Task instructions: Pick out each line of the records in which the word "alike" appears.

Items from a data source:
----------

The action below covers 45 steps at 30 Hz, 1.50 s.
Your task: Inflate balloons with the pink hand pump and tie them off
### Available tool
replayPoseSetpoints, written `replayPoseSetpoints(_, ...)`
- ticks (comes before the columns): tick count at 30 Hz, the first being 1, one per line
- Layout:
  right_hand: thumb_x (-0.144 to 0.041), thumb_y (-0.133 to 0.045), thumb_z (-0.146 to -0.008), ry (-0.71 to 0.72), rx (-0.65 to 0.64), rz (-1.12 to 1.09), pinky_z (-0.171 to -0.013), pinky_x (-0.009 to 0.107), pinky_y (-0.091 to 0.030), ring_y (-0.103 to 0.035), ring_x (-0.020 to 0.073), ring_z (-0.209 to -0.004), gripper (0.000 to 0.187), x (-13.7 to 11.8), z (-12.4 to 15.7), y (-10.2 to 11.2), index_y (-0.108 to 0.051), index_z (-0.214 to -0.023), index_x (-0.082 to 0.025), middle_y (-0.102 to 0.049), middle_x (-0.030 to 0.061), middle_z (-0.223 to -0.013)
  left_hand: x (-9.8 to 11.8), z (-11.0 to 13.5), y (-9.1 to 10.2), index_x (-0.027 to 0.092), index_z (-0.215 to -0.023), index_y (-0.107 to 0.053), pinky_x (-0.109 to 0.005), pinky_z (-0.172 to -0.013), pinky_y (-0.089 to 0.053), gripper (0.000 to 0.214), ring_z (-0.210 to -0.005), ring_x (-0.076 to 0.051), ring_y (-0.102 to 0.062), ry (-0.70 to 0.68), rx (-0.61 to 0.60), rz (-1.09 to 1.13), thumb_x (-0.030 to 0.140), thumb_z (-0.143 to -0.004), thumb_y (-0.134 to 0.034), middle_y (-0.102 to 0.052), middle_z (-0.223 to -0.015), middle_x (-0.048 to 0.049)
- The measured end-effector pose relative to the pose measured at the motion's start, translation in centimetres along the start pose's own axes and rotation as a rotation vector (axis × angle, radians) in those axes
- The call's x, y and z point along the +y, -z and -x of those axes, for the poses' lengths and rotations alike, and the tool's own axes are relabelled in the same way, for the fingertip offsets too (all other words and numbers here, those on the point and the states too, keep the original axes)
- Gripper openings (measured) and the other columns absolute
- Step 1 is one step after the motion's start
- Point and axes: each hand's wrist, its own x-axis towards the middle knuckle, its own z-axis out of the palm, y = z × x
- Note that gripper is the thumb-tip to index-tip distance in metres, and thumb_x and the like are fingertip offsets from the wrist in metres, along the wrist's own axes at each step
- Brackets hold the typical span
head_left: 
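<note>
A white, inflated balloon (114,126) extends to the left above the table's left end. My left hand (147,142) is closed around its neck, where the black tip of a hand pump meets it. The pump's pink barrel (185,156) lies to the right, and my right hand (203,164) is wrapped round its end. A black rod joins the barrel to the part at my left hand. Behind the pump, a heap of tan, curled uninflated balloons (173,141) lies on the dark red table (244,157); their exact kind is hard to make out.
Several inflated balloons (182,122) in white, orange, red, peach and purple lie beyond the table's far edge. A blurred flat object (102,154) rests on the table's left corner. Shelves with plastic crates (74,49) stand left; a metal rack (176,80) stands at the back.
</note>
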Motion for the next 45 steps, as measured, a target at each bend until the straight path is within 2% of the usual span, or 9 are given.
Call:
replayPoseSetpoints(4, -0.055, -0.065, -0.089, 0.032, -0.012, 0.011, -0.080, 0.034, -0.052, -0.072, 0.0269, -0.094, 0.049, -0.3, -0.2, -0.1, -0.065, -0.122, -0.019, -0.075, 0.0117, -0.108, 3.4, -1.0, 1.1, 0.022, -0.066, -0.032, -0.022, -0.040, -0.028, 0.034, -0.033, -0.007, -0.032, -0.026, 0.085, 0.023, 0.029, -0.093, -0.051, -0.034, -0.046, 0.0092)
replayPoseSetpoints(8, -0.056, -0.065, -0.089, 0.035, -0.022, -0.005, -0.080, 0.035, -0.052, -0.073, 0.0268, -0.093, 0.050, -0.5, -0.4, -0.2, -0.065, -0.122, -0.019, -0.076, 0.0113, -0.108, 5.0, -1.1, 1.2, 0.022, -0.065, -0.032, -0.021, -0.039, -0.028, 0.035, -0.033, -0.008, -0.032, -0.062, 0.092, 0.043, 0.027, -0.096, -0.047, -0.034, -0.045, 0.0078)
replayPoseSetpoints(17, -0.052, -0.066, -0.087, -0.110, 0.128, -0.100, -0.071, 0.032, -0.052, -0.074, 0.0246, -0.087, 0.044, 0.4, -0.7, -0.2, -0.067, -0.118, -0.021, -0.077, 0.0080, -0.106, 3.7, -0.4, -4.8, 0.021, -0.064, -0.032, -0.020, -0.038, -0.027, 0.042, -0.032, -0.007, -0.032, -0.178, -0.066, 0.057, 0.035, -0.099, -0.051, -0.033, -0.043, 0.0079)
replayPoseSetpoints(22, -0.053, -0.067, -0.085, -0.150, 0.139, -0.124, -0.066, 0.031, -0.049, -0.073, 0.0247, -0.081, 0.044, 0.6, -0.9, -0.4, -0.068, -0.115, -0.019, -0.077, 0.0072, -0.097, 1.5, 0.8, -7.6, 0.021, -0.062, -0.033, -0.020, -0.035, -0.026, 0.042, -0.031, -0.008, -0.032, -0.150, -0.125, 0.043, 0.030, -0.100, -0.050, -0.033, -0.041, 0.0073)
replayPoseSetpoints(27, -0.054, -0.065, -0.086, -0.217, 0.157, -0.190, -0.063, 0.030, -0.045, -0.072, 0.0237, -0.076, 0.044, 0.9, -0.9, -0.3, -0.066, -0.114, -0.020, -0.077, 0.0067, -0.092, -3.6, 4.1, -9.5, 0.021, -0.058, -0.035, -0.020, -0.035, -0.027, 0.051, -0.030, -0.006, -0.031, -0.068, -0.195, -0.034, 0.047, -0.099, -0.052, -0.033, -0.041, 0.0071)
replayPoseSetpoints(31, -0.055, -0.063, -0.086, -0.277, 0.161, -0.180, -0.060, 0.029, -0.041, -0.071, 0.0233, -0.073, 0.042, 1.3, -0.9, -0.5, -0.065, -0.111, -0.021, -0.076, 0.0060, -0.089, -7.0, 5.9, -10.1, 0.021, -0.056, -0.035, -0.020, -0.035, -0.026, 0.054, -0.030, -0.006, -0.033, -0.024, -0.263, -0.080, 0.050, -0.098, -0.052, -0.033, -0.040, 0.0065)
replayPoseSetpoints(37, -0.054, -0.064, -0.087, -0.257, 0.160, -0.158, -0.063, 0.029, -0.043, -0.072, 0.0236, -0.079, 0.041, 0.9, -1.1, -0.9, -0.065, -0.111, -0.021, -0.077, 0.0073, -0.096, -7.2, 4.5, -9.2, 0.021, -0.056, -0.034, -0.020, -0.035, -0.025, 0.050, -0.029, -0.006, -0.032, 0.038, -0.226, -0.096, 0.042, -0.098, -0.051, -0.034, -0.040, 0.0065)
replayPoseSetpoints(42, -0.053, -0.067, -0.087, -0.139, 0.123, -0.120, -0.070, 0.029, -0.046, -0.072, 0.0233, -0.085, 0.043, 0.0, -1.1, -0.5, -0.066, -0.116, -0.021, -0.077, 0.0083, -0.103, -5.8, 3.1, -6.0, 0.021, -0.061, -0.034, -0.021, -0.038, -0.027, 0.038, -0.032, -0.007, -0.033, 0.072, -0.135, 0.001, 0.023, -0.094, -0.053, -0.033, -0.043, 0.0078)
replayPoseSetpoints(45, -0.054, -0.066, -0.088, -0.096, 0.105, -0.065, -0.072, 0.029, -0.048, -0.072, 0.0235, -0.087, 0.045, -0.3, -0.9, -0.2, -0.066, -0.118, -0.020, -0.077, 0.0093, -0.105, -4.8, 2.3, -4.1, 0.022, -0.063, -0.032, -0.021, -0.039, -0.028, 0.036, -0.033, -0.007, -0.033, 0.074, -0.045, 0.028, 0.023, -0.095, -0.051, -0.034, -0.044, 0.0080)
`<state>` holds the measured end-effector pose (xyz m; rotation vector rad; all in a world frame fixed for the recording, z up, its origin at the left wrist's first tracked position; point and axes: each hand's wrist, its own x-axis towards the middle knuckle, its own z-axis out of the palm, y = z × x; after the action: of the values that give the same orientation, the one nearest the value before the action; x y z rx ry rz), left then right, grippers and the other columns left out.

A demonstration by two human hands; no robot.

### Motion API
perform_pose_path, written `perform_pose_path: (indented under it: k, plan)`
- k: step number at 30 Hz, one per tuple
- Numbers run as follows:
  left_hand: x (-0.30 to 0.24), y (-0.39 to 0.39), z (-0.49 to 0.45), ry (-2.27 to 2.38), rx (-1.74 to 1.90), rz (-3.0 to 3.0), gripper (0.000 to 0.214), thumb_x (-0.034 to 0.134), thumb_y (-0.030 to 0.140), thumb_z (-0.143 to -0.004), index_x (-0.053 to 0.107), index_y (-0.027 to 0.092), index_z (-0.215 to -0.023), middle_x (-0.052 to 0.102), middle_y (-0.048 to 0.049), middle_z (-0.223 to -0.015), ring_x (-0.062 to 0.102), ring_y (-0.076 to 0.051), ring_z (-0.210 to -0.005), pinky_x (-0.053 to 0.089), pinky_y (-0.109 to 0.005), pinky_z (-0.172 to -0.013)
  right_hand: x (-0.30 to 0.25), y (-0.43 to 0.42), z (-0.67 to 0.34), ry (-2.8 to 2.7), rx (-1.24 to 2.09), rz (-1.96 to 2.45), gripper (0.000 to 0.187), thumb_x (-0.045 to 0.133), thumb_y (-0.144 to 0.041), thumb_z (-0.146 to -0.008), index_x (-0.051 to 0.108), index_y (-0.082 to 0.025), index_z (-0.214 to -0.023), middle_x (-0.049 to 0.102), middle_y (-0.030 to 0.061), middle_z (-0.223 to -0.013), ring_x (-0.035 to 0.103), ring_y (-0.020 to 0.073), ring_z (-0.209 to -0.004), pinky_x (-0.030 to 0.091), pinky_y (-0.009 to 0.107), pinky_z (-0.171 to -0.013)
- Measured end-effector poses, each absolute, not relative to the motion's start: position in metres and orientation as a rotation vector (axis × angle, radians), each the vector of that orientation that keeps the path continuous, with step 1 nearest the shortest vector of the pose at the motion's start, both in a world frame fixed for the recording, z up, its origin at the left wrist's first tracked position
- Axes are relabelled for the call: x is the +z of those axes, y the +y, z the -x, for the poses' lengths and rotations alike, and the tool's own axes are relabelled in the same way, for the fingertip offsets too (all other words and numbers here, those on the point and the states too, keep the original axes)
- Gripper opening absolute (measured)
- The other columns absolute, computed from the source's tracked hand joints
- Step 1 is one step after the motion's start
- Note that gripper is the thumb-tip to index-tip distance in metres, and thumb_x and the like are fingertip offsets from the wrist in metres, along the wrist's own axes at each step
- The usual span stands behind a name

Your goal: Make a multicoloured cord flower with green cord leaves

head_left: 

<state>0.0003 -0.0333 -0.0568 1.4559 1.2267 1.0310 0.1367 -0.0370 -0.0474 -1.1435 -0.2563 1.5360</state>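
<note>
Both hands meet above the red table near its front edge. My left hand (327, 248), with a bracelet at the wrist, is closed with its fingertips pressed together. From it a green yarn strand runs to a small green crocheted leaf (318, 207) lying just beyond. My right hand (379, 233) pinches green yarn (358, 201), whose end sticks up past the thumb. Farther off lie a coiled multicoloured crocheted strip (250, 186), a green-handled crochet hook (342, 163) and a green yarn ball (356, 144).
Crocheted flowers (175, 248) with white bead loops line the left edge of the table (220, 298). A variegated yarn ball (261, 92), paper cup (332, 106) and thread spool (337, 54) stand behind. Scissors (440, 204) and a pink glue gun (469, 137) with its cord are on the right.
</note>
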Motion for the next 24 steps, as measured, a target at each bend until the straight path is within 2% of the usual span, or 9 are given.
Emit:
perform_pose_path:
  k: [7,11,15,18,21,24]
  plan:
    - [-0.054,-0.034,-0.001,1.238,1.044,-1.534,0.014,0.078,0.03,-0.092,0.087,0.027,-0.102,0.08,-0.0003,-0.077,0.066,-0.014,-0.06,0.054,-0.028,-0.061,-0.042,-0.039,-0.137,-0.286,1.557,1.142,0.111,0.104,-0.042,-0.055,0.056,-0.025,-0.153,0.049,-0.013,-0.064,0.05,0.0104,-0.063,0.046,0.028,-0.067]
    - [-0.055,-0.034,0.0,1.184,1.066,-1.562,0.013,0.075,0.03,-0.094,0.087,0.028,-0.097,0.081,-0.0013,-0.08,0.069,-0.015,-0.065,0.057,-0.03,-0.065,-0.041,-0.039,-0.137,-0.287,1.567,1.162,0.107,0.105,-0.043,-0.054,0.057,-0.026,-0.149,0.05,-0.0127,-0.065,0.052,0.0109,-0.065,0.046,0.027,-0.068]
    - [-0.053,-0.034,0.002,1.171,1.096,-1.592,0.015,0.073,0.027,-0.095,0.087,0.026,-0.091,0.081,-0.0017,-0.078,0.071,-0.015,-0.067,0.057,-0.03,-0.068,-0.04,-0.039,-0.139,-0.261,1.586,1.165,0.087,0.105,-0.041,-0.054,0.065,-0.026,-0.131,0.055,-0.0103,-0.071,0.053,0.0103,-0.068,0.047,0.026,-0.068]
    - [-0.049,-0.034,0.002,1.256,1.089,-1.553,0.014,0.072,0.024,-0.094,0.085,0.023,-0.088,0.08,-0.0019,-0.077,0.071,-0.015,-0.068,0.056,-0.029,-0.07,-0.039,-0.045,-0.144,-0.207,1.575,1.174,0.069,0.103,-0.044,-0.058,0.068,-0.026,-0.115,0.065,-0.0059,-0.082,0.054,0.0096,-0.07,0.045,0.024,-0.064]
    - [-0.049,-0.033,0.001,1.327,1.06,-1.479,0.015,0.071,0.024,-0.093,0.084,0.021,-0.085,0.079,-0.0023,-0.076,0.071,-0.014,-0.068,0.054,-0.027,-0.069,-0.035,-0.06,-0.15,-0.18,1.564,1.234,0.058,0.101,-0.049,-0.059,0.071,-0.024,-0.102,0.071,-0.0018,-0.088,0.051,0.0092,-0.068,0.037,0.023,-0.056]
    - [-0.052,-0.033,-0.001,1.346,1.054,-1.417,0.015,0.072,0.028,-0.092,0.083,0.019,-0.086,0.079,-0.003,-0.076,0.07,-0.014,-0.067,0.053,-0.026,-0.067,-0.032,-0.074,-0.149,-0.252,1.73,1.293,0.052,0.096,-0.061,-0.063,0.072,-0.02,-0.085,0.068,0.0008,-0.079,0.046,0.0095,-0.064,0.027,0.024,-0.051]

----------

Written answer:
- The call's x, y and z point along the +y, -z and -x of those axes, for the poses' lengths and rotations alike, and the tool's own axes are relabelled in the same way, for the fingertip offsets too (all other words and numbers here, those on the point and the states too, keep the original axes)
- Axes are relabelled for the call: x is the +z of those axes, y the +y, z the -x, for the poses' lengths and rotations alike, and the tool's own axes are relabelled in the same way, for the fingertip offsets too (all other words and numbers here, those on the point and the states too, keep the original axes)

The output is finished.